Durao specializes in anything expensive - from the palace to the penthouse. Portugal was never an industry country anyway, he argues, in fact - it was always dependent on tourism. Accordingly, the property boom made the country attractive to rich tourists and helped out the ailing, crisis-hit construction industry.

Lowering the price
Ana Gomes says that the urge to make quick money is leaving ethics by the wayside, which is why she insists that the golden visa needs to be cancelled. Portuguese MP Joao Semedo also warns that the visa offers a backdoor for criminal money to the EU. For that reason, his left-wing alliance has called for an end to the program and an investigation into the money that has already entered the country. "It could have come from economic crimes, or out of international money-laundering centers," he says.

Deputy Prime Minister Portas is not impressed by any of these arguments. He even wants to lower the price for the new golden visas. If he has his way, a pledge to invest 350,000 euros in building renovation or art or science projects will be enough to get a residency permit. Those investing in underdeveloped regions can even expect a discount of 20 percent. The competition to win over rich foreigners has got tougher, says Portas: "After all, we're competing with 13 other countries."
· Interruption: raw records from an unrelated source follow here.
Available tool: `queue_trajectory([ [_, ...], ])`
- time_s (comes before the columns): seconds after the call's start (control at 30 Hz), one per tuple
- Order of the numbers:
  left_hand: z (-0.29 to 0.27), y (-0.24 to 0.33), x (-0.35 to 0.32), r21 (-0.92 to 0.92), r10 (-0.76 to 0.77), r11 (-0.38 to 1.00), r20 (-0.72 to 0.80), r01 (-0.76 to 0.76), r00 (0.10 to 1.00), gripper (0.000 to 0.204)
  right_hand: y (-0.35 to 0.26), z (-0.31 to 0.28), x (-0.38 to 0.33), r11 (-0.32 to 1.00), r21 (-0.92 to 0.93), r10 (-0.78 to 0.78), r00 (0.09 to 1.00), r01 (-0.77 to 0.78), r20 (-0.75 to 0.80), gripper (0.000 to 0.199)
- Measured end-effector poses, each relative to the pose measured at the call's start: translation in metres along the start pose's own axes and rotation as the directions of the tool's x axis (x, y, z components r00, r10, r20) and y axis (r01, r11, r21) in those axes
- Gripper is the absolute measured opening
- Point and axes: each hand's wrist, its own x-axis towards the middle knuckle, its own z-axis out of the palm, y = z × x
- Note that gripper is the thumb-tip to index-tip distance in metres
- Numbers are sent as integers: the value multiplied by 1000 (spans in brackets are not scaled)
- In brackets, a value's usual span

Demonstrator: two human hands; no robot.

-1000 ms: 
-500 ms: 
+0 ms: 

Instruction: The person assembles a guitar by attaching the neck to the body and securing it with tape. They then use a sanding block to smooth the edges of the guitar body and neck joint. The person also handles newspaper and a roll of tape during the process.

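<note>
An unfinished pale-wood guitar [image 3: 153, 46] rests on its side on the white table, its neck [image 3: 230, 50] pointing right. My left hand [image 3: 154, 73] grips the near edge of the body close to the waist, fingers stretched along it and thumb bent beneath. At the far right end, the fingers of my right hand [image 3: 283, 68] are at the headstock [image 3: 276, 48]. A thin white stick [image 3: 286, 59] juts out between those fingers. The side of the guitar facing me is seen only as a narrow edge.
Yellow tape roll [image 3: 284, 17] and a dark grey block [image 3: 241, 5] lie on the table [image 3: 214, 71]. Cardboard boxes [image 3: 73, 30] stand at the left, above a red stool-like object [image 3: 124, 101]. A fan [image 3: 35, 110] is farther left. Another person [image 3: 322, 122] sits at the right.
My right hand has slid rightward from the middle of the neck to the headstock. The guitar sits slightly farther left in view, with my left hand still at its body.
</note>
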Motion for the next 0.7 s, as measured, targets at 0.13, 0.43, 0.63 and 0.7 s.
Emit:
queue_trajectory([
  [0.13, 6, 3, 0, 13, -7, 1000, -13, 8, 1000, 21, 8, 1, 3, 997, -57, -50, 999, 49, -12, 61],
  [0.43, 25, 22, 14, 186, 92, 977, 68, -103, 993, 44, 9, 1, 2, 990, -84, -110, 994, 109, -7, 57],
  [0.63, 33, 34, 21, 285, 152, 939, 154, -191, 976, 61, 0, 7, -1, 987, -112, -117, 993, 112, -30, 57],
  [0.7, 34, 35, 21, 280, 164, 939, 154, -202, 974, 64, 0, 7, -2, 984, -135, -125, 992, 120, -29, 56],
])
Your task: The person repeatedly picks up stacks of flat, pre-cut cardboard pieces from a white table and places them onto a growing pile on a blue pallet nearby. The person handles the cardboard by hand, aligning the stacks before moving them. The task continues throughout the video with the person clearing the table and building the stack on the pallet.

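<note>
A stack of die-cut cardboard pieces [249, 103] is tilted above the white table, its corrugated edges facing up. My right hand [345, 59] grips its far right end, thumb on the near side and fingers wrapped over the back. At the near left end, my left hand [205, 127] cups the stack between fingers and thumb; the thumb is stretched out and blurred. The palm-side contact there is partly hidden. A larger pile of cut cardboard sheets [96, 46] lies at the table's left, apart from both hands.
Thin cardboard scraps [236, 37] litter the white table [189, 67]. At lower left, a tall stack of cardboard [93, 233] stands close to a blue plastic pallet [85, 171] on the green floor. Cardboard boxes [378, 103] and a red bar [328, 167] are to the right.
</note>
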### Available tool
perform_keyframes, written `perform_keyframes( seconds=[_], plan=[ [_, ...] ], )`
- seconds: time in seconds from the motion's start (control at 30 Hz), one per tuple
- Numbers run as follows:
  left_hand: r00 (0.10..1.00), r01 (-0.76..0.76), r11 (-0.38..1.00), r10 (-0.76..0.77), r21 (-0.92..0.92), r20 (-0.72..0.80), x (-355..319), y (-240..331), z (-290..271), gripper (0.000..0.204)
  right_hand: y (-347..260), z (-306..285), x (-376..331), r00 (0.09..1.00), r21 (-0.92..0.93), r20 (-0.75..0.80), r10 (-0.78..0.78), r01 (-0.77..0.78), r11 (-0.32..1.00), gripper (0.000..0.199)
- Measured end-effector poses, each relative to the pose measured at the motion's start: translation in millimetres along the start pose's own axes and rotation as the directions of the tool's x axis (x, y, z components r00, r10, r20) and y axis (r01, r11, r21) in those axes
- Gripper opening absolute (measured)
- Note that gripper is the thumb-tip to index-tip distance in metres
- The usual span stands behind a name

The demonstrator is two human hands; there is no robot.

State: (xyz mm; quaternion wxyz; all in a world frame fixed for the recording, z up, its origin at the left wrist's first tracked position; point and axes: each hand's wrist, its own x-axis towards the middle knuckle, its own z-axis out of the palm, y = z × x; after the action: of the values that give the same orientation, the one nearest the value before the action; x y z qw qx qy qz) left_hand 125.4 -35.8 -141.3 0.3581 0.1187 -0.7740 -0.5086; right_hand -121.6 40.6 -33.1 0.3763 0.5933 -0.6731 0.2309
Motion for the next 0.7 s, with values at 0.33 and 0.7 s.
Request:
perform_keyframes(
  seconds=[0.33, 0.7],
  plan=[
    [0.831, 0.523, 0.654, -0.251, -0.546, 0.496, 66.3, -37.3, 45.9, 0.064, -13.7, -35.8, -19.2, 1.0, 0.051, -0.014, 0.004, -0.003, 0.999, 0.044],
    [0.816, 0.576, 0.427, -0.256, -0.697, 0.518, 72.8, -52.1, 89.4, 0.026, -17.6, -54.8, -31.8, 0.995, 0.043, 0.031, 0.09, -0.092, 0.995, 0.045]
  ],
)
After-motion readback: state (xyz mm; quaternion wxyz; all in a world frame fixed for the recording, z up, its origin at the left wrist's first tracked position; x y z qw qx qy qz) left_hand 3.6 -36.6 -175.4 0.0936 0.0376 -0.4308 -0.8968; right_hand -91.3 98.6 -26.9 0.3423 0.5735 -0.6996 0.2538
Instead of scaring potential applicants away with tough conditions, Portas would rather offer them gifts. As for the accusations of corruption and other crimes in connection with the golden visa, Portas has just this to say: "Anyone who is guilty should be hit by the full weight of the law." What he fails to mention is that Portugal's police, state prosecutors, and judges are now hopelessly overburdened thanks to the austerity measures imposed by his government.